Things will be tough enough for Cal freshman quarterback Spencer Brasch if he makes his first college start Saturday night as many expect. But the prospect of having insecure pass protection against No. 12 Utah and the Utes' fearsome defense further complicates the situation.
The Bears gave up nine sacks last week against Oregon State, and Brasch was the victim of two of those late in the game after he replaced an injured Devon Modster.
As Cal coach Justin Wilcox notes at the end of the above video, "Nine sacks, for us to come back from that, extremely difficult."
Indeed, absorbing nine sacks says a lot about a team's offense, and it almost guarantees defeat.

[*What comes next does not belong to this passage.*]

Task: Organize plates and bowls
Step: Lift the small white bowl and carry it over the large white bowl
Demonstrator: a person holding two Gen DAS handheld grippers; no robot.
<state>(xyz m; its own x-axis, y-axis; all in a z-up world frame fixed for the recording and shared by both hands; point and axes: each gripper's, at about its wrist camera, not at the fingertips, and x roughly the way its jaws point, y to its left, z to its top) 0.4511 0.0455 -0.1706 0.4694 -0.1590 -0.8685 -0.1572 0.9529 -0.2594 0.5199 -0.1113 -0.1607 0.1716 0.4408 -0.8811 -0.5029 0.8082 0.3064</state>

"Well, you give up nine sacks, it's severe issues in protection," Wilcox said.
He ran down the list of issues, but it's obvious that a lot of things contribute to accumulating that many sacks. Injuries on the offensive line can account for much of it.
It stands to reason that Cal's offensive scheme for Saturday night's game will be to get the ball out of Brasch's hand in a hurry, especially early in the contest.
Utah has just 13 sacks this season, which ranks ninth in the Pac-12, so its defense is not predicated on sacking the opposing quarterback. The Utes had three sacks against Arizona State last week, and all three were by defensive end Bradlee Anae.
But Utah forced ASU quarterback Jayden Daniels into a terrible throwing performance in the Utes' 21-3 win, as Daniels completed just 4 of 18 passes for a measly 25 yards and an interception. And Daniels has a lot more experience than Brasch, although both are freshmen.
The Utes rank second in the nation in run defense, and the Bears rank last in the conference in rushing yards per carry (3.3). So the Bears will no doubt need to pass to move the ball. Giving Brasch (or backup Robby Rowell) enough time to get a throw off will be paramount.
Modster, who started the past two games, has not been ruled out for Saturday's game, but the indications are that he will not play Saturday, leaving the job to Brasch, who is 2-for-6 passing in his brief college career.